Managing Vendor Risk
Privacy attorney David Holtzman of consultancy HITPrivacy LLC says New Jersey's settlement with CMI and SCI should serve as a reminder that despite the healthcare industry's overall move to digitize patient records, many organizations continue to produce and send by mail paper documents that contain PHI.
"The same vendor management practices that apply to managing how a vendor protects your data from a ransomware attack or other cybersecurity incident apply to contractors handling sensitive hard copy data," he says.
"Good vendor management practices call for a covered entity to work with their contractors to employ a risk-based strategy to assess the potential for compromise of data."
Other State Actions
The case against CMI and SCI is the second HIPAA-related settlement involving New Jersey's attorney general’s office so far this year.
Last month, Bruck and the state's Division of Consumer Affairs announced a $495,000 financial settlement and corrective action plan with Diamond Institute for Infertility and Menopause LLC related to a hacking incident reported in April 2017 that affected nearly 15,000 individuals.

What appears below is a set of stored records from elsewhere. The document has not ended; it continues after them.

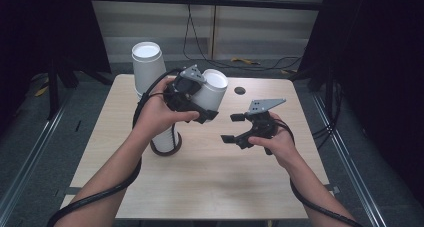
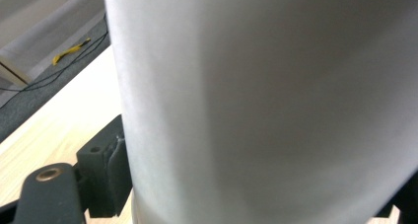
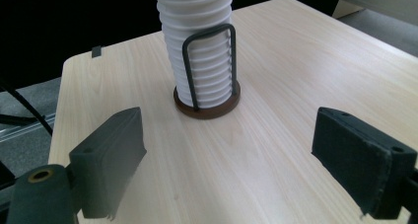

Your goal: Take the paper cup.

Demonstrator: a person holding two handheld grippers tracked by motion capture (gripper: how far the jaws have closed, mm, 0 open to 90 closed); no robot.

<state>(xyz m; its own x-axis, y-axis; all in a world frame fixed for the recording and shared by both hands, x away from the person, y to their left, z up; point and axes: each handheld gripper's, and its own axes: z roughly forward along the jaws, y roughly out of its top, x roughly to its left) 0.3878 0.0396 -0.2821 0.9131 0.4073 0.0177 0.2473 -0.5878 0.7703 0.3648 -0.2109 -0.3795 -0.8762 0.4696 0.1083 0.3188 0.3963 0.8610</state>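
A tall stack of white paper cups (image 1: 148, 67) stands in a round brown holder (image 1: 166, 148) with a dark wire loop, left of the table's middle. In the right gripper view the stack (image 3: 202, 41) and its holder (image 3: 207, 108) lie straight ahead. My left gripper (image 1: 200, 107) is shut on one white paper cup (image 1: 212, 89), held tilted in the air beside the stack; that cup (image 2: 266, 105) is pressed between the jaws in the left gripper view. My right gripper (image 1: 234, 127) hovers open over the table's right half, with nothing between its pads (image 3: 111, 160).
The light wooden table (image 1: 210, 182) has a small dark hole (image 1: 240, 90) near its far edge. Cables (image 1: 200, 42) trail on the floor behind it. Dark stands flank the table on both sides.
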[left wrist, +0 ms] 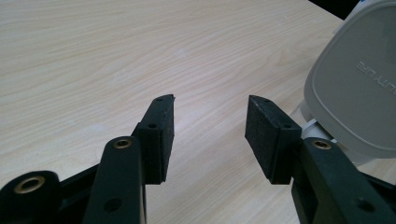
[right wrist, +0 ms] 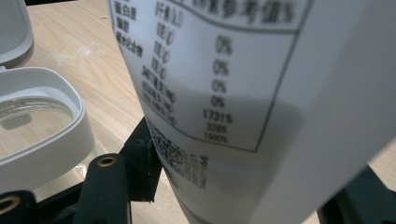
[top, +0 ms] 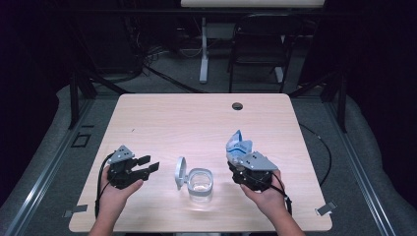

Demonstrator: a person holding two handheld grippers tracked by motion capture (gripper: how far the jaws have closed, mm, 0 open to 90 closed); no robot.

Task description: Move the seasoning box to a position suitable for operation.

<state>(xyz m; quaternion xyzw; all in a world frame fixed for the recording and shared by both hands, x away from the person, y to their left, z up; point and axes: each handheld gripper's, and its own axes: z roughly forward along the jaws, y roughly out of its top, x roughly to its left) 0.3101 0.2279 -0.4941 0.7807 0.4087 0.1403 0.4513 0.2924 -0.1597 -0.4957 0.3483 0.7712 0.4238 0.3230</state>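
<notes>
On the light wooden table [top: 162, 118] the person's right gripper [top: 242, 164] had its jaws closed on a white and blue pouch [top: 239, 146], which stood upright out of the gripper at the right of the high view, above the table's near half. In the right gripper view the pouch [right wrist: 243, 93] ran up between the two black jaws, its white face printed with a table of small dark figures and percentages, and the left jaw pressed against its side; the jaws stood fairly wide, held apart by the pouch's body. Just to the left of that gripper, near the middle of the table's front half, stood a clear container [top: 200, 184] with a white rim, and its white lid [top: 180, 172] stood up on edge from the container's left side. The right gripper view showed the same container [right wrist: 42, 135] close beside the pouch, apart from it. The left gripper [top: 147, 165] rested at the left of the table in the person's left hand [top: 115, 194], pointing toward the lid, its jaws open with nothing between them. In the left gripper view bare wood showed in the gap between the pads [left wrist: 163, 135], and the lid [left wrist: 359, 88] stood just beyond the right jaw, not gripped.
</notes>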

Also, in November 2020, former New Jersey Attorney General Gurbir Grewal and the state’s Division of Consumer Affairs slapped New Jersey-based Wakefern Food Corp. -the largest retailer-owned cooperative in the U.S. - and two of its associated ShopRite supermarket entities with a $235,000 financial settlement and corrective action plan in the aftermath of an incident that involving improperly discarded devices containing personal information of more than 9,700 state residents.
And in 2018, the attorneys general of New Jersey and New York each slapped health insurer EmblemHealth with state financial penalties in connection with a 2016 breach that exposed Social Security numbers on mailings to tens of thousands of plan members in both states.
"We are seeing some efforts by state AGs under HIPAA, but it has been pretty limited," Nahra notes. "I hope the states continue to have the level of sophistication that HHS OCR generally has in reviewing security incidents."